Up to and including the line with "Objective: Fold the", output the records exactly as they appear.

START SOURCE MATERIAL

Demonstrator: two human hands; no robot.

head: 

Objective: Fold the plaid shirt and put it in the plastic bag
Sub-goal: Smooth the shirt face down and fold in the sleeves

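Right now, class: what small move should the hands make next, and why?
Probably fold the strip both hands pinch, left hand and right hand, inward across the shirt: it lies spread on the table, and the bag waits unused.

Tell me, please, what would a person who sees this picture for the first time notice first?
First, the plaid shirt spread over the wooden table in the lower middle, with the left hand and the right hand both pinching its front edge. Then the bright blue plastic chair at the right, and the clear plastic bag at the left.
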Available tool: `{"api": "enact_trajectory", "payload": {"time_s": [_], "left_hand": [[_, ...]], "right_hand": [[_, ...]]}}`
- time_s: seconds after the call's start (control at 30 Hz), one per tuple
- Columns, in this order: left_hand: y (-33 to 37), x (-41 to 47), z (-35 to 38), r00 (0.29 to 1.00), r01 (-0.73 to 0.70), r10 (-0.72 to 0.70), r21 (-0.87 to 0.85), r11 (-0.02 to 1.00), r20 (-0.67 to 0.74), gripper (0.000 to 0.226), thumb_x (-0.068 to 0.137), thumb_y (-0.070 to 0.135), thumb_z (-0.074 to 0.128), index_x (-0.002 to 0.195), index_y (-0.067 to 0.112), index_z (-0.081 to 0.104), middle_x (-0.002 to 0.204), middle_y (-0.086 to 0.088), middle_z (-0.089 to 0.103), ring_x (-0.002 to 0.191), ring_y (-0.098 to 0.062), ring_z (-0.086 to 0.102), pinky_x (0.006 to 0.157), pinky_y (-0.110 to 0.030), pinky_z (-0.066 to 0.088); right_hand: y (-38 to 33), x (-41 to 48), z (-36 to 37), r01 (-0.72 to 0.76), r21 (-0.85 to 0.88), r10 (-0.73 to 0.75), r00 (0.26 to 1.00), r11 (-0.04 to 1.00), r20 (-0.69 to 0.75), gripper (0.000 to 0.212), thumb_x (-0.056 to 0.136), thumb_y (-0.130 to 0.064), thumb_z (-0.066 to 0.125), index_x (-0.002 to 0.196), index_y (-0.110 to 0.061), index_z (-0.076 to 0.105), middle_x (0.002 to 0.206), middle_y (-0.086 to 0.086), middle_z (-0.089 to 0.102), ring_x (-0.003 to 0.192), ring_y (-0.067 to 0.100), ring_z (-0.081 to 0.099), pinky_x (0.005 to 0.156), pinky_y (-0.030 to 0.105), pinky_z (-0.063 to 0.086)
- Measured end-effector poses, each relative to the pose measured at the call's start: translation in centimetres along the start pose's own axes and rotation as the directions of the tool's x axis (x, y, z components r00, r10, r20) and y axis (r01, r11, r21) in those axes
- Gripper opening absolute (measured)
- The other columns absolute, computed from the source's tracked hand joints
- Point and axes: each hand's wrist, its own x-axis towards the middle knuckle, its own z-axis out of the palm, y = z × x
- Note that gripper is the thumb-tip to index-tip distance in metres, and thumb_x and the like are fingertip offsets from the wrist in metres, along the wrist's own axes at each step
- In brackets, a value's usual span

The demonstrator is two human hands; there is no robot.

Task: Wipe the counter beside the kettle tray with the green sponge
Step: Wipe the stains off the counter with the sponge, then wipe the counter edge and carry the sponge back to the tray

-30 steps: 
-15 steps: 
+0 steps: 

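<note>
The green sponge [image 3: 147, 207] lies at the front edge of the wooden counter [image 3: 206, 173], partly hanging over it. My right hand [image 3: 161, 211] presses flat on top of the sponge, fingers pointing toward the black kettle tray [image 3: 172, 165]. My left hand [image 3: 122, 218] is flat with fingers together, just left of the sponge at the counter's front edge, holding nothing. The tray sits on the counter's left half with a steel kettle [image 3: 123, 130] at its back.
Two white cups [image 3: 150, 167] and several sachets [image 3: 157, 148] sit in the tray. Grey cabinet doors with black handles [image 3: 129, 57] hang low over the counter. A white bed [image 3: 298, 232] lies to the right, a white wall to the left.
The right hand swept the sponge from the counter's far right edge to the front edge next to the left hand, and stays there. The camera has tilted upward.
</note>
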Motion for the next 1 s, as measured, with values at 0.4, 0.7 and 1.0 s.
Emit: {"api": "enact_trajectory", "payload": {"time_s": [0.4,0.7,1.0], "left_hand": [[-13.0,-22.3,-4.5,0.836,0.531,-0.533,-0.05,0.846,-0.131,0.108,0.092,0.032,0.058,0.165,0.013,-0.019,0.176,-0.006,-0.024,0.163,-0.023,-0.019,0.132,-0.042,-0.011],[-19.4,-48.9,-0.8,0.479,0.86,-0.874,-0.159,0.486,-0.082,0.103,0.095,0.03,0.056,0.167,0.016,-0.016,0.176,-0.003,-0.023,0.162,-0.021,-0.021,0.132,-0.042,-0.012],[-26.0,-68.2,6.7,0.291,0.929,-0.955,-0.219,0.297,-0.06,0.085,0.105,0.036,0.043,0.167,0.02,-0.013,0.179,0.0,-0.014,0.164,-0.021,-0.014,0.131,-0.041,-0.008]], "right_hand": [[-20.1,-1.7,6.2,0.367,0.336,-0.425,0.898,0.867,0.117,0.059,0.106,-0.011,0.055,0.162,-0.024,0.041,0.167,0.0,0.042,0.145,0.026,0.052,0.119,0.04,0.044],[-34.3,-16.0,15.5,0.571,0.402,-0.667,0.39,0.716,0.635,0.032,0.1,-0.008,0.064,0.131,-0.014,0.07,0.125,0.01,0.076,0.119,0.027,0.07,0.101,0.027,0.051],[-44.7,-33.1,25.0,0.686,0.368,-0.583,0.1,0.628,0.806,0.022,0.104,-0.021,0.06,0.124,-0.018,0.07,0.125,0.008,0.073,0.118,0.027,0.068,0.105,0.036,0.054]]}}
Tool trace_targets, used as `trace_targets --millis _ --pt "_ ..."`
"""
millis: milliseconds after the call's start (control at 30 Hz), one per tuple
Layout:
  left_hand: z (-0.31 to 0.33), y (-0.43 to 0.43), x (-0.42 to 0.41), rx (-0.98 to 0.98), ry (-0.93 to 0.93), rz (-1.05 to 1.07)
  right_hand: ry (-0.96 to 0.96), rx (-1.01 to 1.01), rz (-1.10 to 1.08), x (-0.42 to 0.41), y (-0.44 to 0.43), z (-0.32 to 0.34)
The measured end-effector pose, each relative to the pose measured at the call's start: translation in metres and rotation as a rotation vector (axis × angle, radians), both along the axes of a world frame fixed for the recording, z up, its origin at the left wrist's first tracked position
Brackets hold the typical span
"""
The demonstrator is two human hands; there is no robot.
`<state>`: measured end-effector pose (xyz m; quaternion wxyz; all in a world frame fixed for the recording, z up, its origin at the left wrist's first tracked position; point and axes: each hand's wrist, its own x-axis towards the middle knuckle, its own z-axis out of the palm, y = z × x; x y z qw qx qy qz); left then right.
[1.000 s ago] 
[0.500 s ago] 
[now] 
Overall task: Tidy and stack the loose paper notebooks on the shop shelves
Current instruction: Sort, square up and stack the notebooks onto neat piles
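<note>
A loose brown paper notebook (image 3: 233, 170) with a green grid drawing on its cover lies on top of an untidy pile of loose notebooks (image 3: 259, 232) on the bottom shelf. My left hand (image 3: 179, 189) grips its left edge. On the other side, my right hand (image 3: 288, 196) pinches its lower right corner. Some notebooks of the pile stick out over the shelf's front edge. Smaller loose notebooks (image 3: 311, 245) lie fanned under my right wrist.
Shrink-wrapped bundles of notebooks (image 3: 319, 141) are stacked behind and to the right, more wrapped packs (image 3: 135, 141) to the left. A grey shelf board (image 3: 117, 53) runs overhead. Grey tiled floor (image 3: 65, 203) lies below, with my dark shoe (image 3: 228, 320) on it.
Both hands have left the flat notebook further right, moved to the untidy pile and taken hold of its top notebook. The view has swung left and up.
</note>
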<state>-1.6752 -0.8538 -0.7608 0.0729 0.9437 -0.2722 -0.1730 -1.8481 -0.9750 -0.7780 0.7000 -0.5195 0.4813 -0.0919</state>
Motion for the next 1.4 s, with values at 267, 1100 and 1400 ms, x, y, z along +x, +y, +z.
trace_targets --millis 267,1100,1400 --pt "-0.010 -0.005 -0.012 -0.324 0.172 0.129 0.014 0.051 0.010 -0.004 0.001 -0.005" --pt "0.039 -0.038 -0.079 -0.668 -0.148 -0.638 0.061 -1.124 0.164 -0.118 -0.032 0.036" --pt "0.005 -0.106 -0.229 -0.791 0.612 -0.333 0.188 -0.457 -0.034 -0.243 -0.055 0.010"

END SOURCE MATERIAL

### TASK RESULT
Demonstrator: two human hands; no robot.

head: 

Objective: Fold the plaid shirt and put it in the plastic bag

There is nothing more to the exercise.